Al'âge de 81 ans, l'écrivain italien Franco Lucentini, qui souffrait d'un cancer des poumons, s'est donné la mort lundi matin à Turin en se jetant dans le vide depuis les escaliers de sa maison. Il s'était fait connaître pour sa collaboration fructueuse et pleine d'humour avec Carlo Fruttero. Sous le sigle «Fruttero & Lucentini», ils avaient en effet signé de nombreux essais et romans à quatre mains. Une véritable machine littéraire qui a fonctionné pendant près de quarante ans, avec un seul mot d'ordre: la virtuosité.

Ecrivain, interprète (vingt langues avec son inséparable acolyte!), journaliste, résistant antimussolinien, Franco Lucentini s'est colleté avec un nombre invraisemblable de genres d'écriture, du roman au théâtre, mais aussi des scénarios pour la télévision et le cinéma. Il a été collaborateur, toujours avec Fruttero, des éditeurs Einaudi et Mondadori et ex-directeur, avec son ami encore, de la revue de science-fiction Urania.

Mais c'est avec leur premier grand polar, La Femme du dimanche, que le duo s'est fait connaître en 1972, surtout après que celui-ci fut adapté au cinéma par Luigi Comencini trois ans plus tard, avec Marcello Mastroianni dans le rôle du fameux commissaire Santamaria, Jacqueline Bisset et Jean-Louis Trintignant.

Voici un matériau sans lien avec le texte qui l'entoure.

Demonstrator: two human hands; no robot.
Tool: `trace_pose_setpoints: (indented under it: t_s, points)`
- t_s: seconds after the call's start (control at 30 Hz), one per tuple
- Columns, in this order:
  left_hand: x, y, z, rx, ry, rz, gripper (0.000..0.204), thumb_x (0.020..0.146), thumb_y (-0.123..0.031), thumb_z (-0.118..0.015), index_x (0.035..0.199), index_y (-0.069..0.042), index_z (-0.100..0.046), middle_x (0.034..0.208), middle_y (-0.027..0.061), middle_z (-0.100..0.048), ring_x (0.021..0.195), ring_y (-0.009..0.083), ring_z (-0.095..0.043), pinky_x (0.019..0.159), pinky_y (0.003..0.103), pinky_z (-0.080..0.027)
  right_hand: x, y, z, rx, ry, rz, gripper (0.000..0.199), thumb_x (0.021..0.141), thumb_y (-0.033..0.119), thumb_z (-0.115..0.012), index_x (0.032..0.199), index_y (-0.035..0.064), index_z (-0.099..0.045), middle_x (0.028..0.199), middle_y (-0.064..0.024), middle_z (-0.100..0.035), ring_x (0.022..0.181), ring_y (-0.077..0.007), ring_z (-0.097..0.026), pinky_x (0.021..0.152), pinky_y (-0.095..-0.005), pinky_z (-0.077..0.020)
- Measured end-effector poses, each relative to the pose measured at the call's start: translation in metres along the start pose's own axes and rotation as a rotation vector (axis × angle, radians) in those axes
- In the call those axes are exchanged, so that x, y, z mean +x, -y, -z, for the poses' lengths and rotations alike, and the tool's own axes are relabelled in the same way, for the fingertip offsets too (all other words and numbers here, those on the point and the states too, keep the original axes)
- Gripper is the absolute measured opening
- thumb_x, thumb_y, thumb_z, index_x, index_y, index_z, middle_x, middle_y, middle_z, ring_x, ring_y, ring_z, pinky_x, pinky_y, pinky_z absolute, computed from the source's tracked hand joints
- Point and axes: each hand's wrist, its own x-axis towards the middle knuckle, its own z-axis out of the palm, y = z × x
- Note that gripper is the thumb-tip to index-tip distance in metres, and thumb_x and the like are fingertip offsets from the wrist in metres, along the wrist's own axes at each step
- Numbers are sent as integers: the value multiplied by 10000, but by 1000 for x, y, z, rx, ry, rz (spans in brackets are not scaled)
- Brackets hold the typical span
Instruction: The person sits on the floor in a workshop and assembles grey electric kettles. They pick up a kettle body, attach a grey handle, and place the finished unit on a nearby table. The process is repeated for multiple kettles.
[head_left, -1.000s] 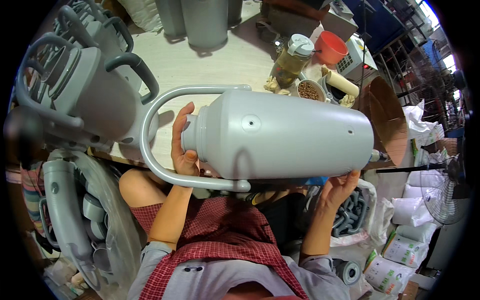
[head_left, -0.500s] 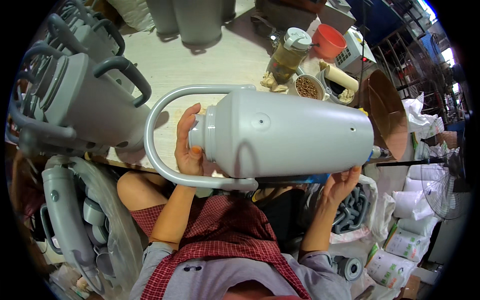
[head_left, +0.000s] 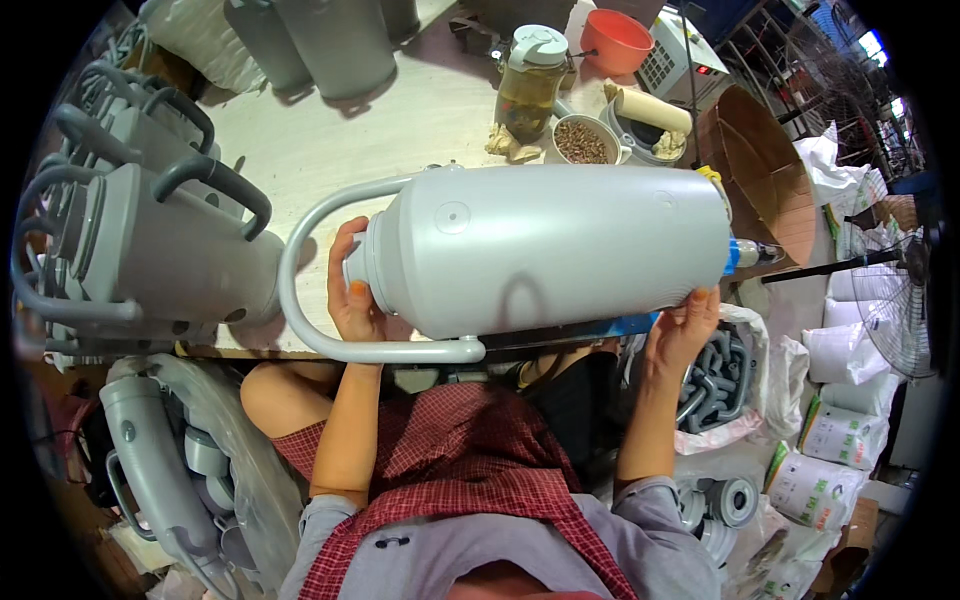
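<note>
A large grey jug (head_left: 570, 250) lies on its side across my front, its neck to the left and its wide base to the right. Its thick arched carrying handle (head_left: 293, 270) loops out past the neck. My left hand (head_left: 357, 290) is wrapped around the neck end, inside the loop of the handle. Under the base end, the fingers and thumb of my right hand (head_left: 683, 330) grip the lower edge. A small round mark (head_left: 452, 217) shows on the jug's side. Beyond the base is a blue and clear fitting (head_left: 745, 255), partly hidden.
Several handled grey jugs (head_left: 190, 240) stand at left on the white table (head_left: 300, 130). A lidded drink bottle (head_left: 530, 85), a cup of brown pellets (head_left: 585, 142) and a red bowl (head_left: 617, 42) sit behind. Below right, a bag (head_left: 715, 385) holds grey handles; a fan (head_left: 880, 300) stands farther right.
The jug has rolled a little, bringing its round mark nearer the far side, and the handle tilts with it. Both hands keep their hold. The whole view has turned slightly.
</note>
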Motion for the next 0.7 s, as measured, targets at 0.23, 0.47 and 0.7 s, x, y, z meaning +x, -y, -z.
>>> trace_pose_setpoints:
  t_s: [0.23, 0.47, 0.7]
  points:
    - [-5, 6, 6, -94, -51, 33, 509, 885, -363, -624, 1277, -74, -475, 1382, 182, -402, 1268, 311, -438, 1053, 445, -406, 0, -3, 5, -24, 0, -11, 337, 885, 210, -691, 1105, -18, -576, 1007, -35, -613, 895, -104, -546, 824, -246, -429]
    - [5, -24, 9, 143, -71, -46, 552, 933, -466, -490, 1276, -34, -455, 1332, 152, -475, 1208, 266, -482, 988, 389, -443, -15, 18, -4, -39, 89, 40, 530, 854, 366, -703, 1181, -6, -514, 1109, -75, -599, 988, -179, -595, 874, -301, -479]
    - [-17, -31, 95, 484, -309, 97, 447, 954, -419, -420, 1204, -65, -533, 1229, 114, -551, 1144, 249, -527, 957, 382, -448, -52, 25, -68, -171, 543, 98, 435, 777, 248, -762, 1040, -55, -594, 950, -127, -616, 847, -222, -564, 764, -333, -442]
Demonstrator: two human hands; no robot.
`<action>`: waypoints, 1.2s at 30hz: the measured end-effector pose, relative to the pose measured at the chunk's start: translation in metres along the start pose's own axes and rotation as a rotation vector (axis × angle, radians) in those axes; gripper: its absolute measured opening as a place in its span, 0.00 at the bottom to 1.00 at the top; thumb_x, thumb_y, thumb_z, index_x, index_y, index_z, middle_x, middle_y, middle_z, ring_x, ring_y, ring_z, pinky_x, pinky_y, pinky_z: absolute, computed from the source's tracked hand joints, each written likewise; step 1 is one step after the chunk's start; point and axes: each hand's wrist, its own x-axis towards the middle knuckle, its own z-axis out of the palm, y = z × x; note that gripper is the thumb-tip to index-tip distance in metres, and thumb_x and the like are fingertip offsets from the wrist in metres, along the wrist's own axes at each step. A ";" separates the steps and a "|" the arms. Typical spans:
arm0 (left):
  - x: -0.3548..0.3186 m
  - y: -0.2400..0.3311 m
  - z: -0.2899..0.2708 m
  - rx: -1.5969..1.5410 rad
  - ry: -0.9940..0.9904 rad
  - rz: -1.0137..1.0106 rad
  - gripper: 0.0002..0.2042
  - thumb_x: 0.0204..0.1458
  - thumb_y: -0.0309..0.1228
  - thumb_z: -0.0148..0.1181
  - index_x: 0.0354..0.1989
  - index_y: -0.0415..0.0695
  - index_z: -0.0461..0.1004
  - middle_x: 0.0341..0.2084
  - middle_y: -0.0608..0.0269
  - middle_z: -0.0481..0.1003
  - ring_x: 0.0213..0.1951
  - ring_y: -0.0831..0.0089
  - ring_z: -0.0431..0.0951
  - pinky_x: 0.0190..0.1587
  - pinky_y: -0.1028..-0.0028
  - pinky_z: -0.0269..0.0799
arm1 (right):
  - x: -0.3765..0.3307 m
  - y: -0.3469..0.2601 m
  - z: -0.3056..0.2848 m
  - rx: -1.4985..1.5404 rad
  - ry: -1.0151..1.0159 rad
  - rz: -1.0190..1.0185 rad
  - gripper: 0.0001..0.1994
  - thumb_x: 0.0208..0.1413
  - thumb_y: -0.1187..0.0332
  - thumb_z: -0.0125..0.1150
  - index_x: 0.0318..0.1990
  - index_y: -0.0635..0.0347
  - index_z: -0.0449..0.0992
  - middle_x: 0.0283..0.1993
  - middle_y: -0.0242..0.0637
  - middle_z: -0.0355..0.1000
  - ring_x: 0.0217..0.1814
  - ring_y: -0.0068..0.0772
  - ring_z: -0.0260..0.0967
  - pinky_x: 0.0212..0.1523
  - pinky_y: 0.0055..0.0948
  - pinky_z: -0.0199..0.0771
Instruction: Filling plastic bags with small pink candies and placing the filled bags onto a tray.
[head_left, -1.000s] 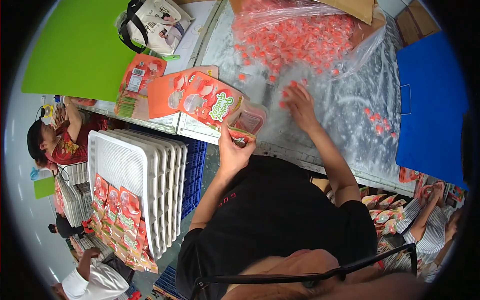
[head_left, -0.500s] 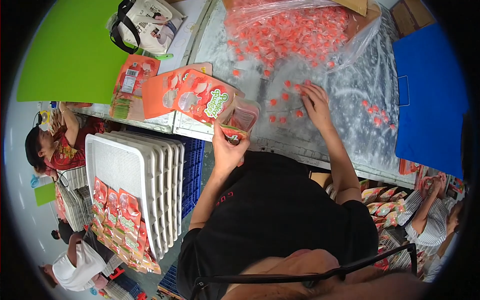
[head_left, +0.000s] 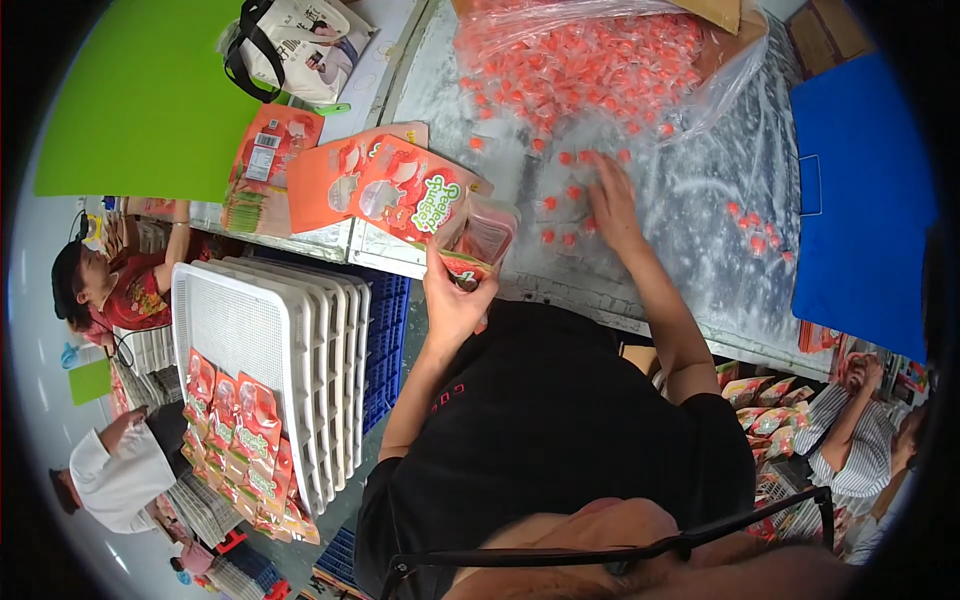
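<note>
- Orange-red foil is what my left hand [head_left: 455,300] pinches, just left of the frame's centre: an open pouch [head_left: 440,215] gripped at its lower edge, mouth turned right.
- My right hand [head_left: 612,200] lies flat and open on the silver table [head_left: 690,250] in the upper middle, fingers spread over a few loose red candies [head_left: 565,190]; I cannot tell whether any are caught under the palm.
- Above it, a clear plastic bag [head_left: 600,60] spills a big heap of the same candies.
- Left of the pouch lie more flat pouches [head_left: 300,170], then a green board [head_left: 140,100] and a tote bag [head_left: 295,35]; a blue board [head_left: 860,200] sits at the right.
- Lower left, white trays [head_left: 270,350] stand on edge with filled pouches in front.
- My guess: filling is only starting, as the pouch looks nearly empty and the heap is large.
- Against a second ago, my right hand has slid up toward the heap, and the pouch has tipped more open.
</note>
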 end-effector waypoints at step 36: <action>0.003 0.002 0.002 0.188 -0.012 0.173 0.31 0.42 0.17 0.65 0.57 0.36 0.58 0.26 0.60 0.76 0.23 0.76 0.75 0.26 0.75 0.72 | -0.026 -0.091 -0.007 -0.476 -0.081 0.108 0.30 0.50 0.50 0.66 0.58 0.54 0.72 0.67 0.48 0.59 0.72 0.55 0.48 0.69 0.58 0.44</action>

Parmi leurs autres œuvres aux titres métaphysiques, il faut encore citer La Signification de l'existence (1977), La Prédominance du crétin (1985), La Sauvegarde du sourire (1988) ou la pièce de théâtre La Chose en soi (1982).

Avec la mort de Lucentini, c'est une drôle d'histoire qui se termine donc. Une histoire comme «aller au cinéma, consumer à l'ombre d'une histoire quelconque la fin de la nôtre…» (L'Amant sans domicile fixe, 1986).